No shit. Ben doesn’t say anything except he wants his other right, the right to a lawyer.

Does Ben know a lawyer?

Are you fucking kidding? Ben sells the best dope in Orange County, ergo some of his best customers are lawyers.

(And doctors; as yet, no Indian chiefs.)

The fucked thing is that he doesn’t know any criminal lawyers — but he calls an insurance lawyer who calls a buddy of his who hustles over in the middle of the night.

But not before the cops file charges against Ben under California 11359-possession with intent to sell-and resisting arrest (a “148,” Ben learns), and throw in a 243(b) battery on a peace officer for good measure, and chuck him into central holding.

Forget the jail cliches.

No Mexican gang tries to turn him into a jerk-off sock. He doesn’t have to fight Bubba for his bologna sandwich. Closest thing Ben has to an encounter in his OC jail cell is with a Rasta dude who asks him what he got busted for.

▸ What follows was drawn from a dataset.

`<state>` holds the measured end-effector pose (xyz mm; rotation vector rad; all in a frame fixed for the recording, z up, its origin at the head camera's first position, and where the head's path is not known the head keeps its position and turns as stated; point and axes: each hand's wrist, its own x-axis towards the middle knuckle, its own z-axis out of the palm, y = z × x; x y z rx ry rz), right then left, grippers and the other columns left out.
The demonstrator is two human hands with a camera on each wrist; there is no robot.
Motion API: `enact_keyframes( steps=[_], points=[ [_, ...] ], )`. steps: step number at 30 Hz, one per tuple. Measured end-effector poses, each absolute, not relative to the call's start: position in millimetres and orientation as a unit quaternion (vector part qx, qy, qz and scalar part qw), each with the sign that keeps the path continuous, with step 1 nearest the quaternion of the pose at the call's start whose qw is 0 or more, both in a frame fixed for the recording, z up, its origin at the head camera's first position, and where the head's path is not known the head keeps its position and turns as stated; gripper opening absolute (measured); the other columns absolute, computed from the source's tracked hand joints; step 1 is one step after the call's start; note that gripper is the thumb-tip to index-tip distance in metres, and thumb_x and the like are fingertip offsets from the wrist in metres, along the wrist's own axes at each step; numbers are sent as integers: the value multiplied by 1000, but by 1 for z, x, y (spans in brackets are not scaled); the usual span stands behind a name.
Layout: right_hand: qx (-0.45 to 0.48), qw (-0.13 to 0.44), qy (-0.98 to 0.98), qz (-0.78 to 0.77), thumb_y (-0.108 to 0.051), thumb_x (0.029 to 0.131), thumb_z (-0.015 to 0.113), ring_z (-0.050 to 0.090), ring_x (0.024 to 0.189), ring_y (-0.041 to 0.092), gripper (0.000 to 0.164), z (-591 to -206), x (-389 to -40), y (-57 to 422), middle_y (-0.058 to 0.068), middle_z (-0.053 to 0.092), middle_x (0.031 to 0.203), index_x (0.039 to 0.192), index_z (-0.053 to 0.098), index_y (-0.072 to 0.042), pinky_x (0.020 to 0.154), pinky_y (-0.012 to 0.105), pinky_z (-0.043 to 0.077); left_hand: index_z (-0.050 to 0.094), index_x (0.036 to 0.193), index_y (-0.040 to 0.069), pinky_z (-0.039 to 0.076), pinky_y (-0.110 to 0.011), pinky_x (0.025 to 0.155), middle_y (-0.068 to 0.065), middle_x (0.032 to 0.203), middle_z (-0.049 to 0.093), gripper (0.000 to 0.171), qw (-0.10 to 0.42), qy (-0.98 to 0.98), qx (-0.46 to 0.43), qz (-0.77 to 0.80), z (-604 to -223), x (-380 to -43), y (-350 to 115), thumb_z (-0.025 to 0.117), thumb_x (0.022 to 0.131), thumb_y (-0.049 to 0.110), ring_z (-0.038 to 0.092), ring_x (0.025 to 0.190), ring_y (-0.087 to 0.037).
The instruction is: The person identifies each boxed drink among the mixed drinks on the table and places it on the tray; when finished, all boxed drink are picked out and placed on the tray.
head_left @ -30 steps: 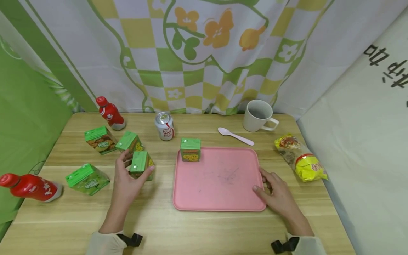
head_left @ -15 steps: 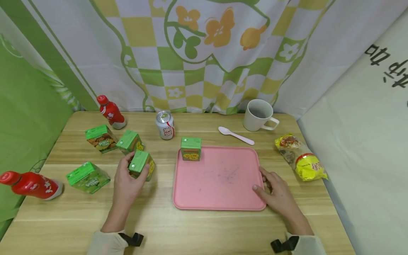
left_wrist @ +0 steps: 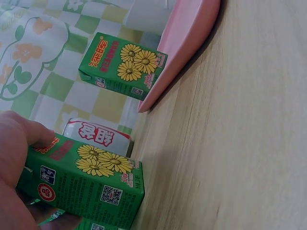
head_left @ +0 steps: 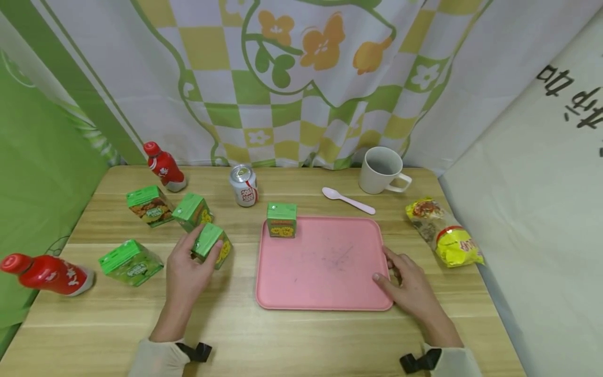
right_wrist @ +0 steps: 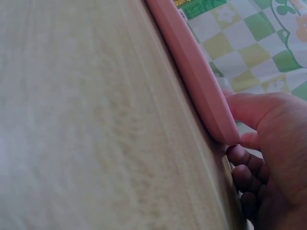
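My left hand (head_left: pixel 190 264) grips a green drink carton (head_left: pixel 214 243) by its sides, thumb on the right and fingers on the left. In the left wrist view the yellow flowers on this juice-box-sized carton (left_wrist: pixel 91 182) show, and it stands close over the wood. My right hand (head_left: pixel 412 285) pinches the right edge of a pink tray (head_left: pixel 325 293), thumb over the rim and the other fingers curled by its outer side. A second flower-printed carton (head_left: pixel 281 221) stands upright at the tray's back left corner. Another green carton (head_left: pixel 190 210) is just behind the held one.
Two more green cartons (head_left: pixel 149 206) (head_left: pixel 132 263) and two red bottles (head_left: pixel 165 166) (head_left: pixel 52 275) stand at left. A can (head_left: pixel 244 186), a pink spoon (head_left: pixel 348 201) and a mug (head_left: pixel 380 170) line the back. A yellow snack bag (head_left: pixel 444 233) lies at right.
The carton in my left hand has turned slightly and shifted a little to the right, its flowered side showing more. My right hand and the tray have stayed in place.
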<state>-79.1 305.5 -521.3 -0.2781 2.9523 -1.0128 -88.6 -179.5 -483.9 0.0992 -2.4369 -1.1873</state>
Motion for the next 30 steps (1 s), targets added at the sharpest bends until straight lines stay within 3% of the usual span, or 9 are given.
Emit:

“Possession of marijuana with intent to sell, resisting arrest, and assaulting a police officer,” Ben tells him.

“A 243(b), very cool,” Rasta dude says.

Get up, stand up, stand up for your rights.

Mostly Ben just lies there-aching and angry.

At Detective Sergeant William Boland of the Orange County Sheriff’s Office, Anti-Drug Task Force.

Who put a gun to his head and pulled a dry trigger.